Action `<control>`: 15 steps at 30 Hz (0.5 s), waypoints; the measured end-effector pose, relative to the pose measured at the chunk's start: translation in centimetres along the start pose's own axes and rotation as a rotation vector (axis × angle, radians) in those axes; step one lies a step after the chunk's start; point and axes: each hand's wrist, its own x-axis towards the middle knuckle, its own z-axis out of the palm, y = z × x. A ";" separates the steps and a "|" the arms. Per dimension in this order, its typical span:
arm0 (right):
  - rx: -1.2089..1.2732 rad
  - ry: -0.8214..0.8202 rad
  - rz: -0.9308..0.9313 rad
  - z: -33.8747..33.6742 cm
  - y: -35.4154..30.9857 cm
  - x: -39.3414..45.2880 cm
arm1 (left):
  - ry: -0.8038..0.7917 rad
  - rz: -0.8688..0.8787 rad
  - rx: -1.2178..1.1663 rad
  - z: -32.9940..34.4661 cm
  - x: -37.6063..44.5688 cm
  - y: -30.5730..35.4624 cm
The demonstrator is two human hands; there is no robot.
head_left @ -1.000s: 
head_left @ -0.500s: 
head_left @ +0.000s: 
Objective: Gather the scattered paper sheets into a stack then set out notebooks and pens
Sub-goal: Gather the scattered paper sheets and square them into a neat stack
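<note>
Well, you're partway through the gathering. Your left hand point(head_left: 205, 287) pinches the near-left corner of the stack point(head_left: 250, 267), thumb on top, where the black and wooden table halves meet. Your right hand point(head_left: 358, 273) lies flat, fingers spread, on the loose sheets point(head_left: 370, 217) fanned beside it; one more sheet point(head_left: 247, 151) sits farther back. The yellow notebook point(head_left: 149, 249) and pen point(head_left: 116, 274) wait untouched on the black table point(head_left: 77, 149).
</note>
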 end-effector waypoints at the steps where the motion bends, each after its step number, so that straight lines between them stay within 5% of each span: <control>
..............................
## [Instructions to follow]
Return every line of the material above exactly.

## [Exercise answer]
Action `<control>`: 15 steps at 30 Hz (0.5 s), waypoints; the measured end-effector pose, relative to the pose measured at the chunk's start: translation in centimetres along the start pose's own axes and rotation as a rotation vector (axis × angle, radians) in those axes; step one lies a step after the chunk's start; point and axes: each hand's wrist, its own x-axis towards the middle knuckle, its own z-axis out of the palm, y = z × x. A ";" separates the steps and a "|" the arms. Per dimension in this order, its typical span:
arm0 (right):
  - rx: -1.2089..1.2732 rad
  - ry: -0.8214..0.8202 rad
  - rz: -0.9308..0.9313 rad
  - z: -33.8747..33.6742 cm
  - y: -35.4154..30.9857 cm
  - x: -39.3414..45.2880 cm
arm1 (left):
  - ry: -0.8038..0.7917 rad
  - rz: -0.8688..0.8787 rad
  - rx: -1.2178..1.1663 rad
  - z: -32.9940..34.4661 cm
  - x: -37.6063..44.5688 cm
  - y: -30.5730..35.4624 cm
The demonstrator is two human hands; there is no robot.
head_left @ -1.000s: 
head_left @ -0.500s: 
head_left @ +0.000s: 
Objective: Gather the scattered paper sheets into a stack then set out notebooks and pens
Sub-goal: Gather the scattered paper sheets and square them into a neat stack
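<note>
Well, you're partway through the gathering. Your left hand point(head_left: 205, 287) pinches the near-left corner of the stack point(head_left: 250, 267), thumb on top, where the black and wooden table halves meet. Your right hand point(head_left: 358, 273) lies flat, fingers spread, on the loose sheets point(head_left: 370, 217) fanned beside it; one more sheet point(head_left: 247, 151) sits farther back. The yellow notebook point(head_left: 149, 249) and pen point(head_left: 116, 274) wait untouched on the black table point(head_left: 77, 149).
</note>
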 end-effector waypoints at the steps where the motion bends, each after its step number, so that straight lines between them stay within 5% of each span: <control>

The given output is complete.